There is no reason why this shouldn't be callable on a temporary Rational. You can also do:

Rational{1,2} = c;

If you wanted to force the assignment operator to be callable only on lvalues, you could declare it like this, with a & qualifier at the end:

Rational& operator=(const Rational&) &;

"a*b is an r-value, and hence have no location in memory" it is not quite right.

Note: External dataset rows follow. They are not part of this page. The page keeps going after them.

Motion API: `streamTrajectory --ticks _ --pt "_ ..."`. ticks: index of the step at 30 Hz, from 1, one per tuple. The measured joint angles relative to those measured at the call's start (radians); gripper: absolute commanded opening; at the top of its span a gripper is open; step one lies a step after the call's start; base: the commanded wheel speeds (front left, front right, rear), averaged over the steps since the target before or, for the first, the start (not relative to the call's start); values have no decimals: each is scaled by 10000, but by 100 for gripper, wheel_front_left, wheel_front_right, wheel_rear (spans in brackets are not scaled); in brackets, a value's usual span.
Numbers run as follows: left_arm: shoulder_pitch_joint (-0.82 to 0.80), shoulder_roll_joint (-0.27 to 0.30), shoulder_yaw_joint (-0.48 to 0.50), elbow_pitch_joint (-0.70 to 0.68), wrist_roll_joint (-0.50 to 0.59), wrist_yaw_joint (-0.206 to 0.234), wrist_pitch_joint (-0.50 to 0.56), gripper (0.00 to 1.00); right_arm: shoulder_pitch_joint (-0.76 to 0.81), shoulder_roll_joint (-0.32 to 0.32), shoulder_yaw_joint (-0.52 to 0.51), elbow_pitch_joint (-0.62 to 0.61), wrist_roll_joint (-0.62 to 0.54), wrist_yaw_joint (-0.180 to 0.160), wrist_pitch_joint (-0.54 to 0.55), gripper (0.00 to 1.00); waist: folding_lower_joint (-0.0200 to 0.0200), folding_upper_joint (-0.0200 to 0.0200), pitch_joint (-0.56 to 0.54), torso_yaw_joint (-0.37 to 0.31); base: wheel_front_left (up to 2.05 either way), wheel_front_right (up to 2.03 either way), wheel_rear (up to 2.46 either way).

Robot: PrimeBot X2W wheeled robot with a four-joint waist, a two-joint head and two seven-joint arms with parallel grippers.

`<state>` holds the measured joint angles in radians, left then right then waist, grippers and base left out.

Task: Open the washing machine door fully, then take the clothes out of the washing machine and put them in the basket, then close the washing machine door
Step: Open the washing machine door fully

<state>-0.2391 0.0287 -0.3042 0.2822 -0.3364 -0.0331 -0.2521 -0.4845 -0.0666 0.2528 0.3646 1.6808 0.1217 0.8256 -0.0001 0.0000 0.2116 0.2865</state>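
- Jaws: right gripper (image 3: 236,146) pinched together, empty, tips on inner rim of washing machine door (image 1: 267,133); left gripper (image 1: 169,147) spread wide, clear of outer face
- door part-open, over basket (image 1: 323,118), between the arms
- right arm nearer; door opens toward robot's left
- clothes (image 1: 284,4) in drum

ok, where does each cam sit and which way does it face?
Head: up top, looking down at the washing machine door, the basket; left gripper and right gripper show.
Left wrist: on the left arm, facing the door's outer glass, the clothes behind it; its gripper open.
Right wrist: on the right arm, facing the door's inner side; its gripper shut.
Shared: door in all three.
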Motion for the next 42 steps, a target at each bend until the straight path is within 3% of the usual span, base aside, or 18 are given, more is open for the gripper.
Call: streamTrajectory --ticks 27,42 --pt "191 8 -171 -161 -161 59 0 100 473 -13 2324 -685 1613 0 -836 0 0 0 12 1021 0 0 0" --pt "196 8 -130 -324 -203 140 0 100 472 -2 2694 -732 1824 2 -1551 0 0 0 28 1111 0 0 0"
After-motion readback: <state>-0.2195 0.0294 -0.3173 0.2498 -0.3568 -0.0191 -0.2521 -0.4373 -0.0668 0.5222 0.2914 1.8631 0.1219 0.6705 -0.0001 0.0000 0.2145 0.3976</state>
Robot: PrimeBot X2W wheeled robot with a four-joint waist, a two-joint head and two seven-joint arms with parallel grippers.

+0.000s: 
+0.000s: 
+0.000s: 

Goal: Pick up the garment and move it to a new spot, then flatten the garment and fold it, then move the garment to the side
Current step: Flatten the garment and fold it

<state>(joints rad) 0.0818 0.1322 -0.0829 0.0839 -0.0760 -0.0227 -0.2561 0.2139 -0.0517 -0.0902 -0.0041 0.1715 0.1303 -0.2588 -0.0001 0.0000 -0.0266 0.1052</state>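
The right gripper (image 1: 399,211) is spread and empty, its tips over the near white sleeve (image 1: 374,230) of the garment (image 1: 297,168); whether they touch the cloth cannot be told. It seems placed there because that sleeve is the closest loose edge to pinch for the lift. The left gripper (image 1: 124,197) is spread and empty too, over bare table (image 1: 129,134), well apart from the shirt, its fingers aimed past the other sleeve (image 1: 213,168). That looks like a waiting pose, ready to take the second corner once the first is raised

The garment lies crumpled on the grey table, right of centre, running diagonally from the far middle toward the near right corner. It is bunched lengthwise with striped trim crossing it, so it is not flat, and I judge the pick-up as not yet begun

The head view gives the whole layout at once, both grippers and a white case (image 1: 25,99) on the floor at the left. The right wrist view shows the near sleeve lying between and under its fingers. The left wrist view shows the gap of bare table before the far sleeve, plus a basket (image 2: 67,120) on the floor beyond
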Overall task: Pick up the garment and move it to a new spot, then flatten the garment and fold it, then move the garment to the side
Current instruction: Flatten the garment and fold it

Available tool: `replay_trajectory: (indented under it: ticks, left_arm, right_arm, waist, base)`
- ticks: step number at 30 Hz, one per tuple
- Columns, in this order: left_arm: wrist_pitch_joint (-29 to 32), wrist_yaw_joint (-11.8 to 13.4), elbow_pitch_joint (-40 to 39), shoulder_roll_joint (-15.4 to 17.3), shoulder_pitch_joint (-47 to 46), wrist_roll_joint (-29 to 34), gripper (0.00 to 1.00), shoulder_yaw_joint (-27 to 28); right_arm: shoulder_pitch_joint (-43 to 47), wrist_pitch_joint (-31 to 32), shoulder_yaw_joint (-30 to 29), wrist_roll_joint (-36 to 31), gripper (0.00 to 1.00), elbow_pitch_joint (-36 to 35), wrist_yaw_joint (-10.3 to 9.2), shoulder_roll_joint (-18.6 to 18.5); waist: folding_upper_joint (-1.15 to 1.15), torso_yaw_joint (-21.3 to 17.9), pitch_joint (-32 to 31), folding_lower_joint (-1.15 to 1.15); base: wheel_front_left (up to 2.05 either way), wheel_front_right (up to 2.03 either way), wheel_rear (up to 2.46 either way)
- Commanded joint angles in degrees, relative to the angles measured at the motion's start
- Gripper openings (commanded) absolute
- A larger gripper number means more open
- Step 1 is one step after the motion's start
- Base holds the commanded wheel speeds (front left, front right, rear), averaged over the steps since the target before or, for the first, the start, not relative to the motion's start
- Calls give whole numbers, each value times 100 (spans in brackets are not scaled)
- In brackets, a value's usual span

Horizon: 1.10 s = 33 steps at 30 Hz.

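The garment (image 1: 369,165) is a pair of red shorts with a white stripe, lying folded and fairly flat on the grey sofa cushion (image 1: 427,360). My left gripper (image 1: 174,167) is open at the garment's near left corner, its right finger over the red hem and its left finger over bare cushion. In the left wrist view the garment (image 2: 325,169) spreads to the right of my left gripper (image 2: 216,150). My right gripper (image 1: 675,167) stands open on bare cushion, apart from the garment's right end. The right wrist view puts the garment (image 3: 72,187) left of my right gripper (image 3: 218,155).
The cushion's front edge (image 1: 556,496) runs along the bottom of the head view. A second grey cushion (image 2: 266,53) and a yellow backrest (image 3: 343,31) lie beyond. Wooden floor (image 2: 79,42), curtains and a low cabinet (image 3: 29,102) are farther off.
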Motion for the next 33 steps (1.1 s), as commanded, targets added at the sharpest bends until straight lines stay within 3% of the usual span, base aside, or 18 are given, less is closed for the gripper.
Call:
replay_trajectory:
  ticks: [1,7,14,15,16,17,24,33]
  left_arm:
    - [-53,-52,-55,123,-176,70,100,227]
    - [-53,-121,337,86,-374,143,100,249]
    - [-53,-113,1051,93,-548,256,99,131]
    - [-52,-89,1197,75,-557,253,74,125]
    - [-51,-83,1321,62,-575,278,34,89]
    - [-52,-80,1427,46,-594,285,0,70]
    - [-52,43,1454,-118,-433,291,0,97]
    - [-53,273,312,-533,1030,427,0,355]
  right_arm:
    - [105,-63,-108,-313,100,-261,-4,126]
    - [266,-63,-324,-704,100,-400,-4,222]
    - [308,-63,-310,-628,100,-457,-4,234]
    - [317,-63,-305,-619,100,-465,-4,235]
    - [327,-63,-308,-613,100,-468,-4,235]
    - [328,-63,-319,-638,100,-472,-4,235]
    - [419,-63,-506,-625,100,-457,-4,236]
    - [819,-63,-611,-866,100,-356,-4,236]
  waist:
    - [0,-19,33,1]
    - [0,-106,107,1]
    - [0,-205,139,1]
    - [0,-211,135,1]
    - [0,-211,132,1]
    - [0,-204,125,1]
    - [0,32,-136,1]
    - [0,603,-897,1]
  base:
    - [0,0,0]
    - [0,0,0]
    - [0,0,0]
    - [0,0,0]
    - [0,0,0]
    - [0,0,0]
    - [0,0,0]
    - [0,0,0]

I add prints. The comments are the prints for each line of code

#include <iostream>
using namespace std;

struct Rational {
    
    Rational(int numer, int denom) : numer(numer), denom(denom) {
        cout << "object init with parameters\n";
    }

    Rational(const Rational& r)
    {
        this->denom = r.denom;
        this->numer = r.numer;
        cout << "object init with Rational\n";
    }
    ~Rational() {
        cout << "object destroy\n";
    }

    int numer, denom;
};

Rational operator*(const Rational& lhs, const Rational& rhs) {
    cout << "operator*\n";
    return Rational(lhs.numer * rhs.numer, lhs.denom * rhs.denom);
}

int main() {
    Rational a(1, 2), b(3, 4), c(5, 6); // 3x object init with parameters
    cout << "after a, b, c\n"; // after a, b, c
    Rational d = a * b = c; // operator*, object init with parameters, object init with Rational, object destroy

    cout << "end\n"; // end
    // 4x object destroy 
}

In the line Rational d = a * b = c; d is equal to c. This line call operator* function, that call the object init with parameters constructor. After that c object is copied to d object by calling copy constructor.

If you write the line: Rational d = a = c; // d == c // print only: object init with Rational the compiler assign the d object only to the last assign (object c)